The prevailing standard in SC family courts is the best interest of the child. What this means is that a court will usually make the decision that is in the child’s best interest. Thus, it is imperative that lawyers argue towards this standard. When the termination of parental rights (TPR) is at issue, this standard is the crux of the case. SC DSS v. Cameron N.F.L., Billy J.S., and “John Doe” is a TPR case that focuses on this standard.
What Happened in the Case
DSS filed an intervention action against Mother because of the condition of her home and alleged drug abuse. DSS then removed the child from Mother. The family court then held a TPR hearing. Mother renovated her home and kept it clean. DSS found it suitable for an infant Mother recently gave birth to. DSS also found no evidence of drug abuse. While in foster care, the child lived in at least five homes and suffered developmental regression. The child’s therapist stated that the child had a strong bond with his mother. The child’s first guardian ad litem found that the child was not yet ready for adoption. However, the second GAL found that TPR was in the best interest of the child, despite never seeing the child and Mother interact. The family court ordered TPR. It found it to be in the child’s best interest.

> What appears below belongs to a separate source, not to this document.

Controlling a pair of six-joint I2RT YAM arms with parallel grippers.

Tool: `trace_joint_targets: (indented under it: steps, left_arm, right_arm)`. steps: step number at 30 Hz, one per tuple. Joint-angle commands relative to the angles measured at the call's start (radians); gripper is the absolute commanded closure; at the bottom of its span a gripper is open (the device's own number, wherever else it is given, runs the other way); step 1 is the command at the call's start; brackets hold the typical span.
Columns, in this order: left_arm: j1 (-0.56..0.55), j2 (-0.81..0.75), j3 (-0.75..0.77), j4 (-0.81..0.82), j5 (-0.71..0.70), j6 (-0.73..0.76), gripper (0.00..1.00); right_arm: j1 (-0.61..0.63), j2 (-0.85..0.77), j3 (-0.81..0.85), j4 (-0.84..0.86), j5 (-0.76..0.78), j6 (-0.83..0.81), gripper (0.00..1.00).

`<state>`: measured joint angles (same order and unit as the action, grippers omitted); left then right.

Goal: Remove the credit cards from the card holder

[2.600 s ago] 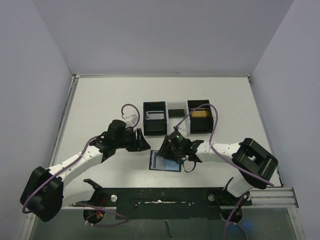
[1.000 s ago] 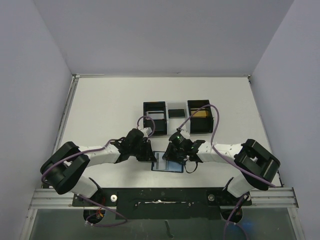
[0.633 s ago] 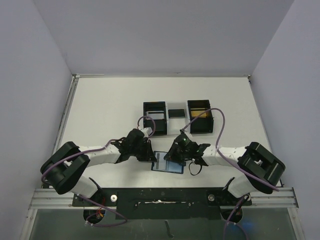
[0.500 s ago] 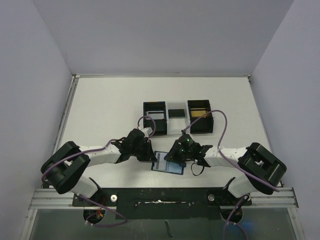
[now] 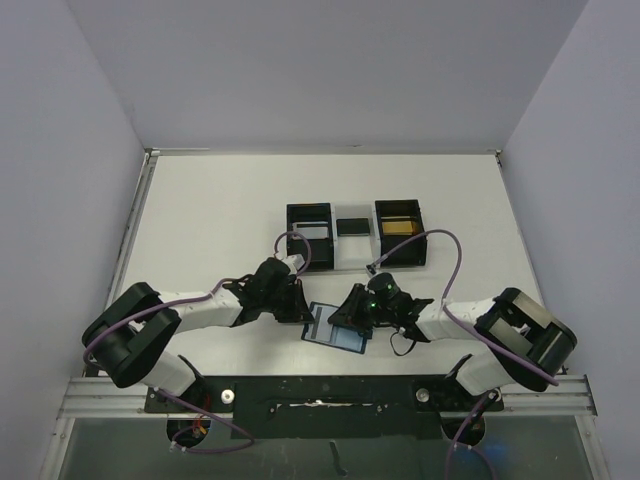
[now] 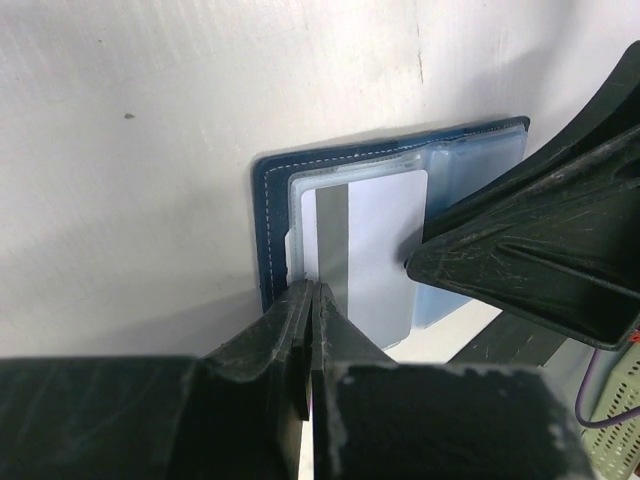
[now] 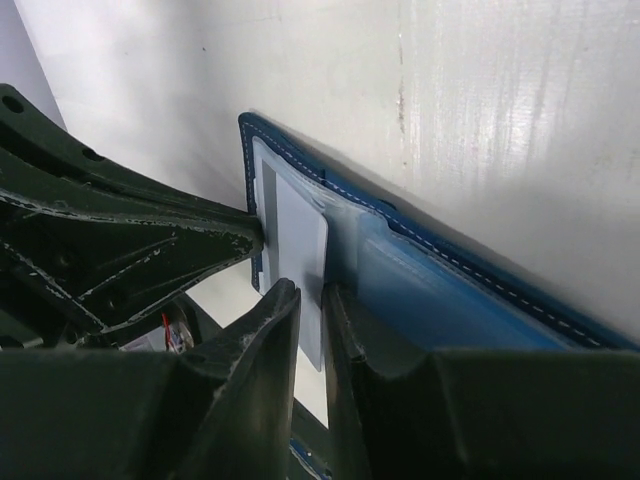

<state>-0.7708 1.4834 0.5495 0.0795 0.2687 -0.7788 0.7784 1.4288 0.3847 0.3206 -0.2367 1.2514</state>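
Blue card holder (image 7: 455, 310) lengthwise left-right; right pincer (image 7: 312, 296) grips card (image 7: 300, 238), left pincer (image 6: 308, 292) closed.

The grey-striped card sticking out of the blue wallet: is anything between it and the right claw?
Nothing visible does. The card lies between the fingers of the right claw, though whether they clamp it is unclear. The left claw rests at the edge of the wallet, by the card's corner and not across it.

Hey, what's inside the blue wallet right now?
A pale card with a grey stripe sits in its clear pocket, the right pincer pinching its edge. Any cards beneath or in the other pockets are hidden.
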Motion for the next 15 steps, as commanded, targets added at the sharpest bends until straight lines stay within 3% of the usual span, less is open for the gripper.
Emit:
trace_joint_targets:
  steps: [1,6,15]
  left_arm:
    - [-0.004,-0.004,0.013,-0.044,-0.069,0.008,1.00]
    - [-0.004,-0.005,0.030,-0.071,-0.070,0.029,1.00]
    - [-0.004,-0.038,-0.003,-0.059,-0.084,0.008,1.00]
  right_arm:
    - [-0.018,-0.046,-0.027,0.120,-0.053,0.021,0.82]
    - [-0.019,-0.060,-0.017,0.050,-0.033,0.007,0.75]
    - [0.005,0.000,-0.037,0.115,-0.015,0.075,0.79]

On appeal, the court of appeals reversed the family court. It found that TPR was not in the child’s best interest. The court found that a valuable bond existed between the child and Mother. Further, the court found that the child was not a viable candidate for adoption. Also, the court found it significant that DSS had not identified a pre-adoptive home for the child. Thus, those three factors indicated that TPR was not in the child’s best interest.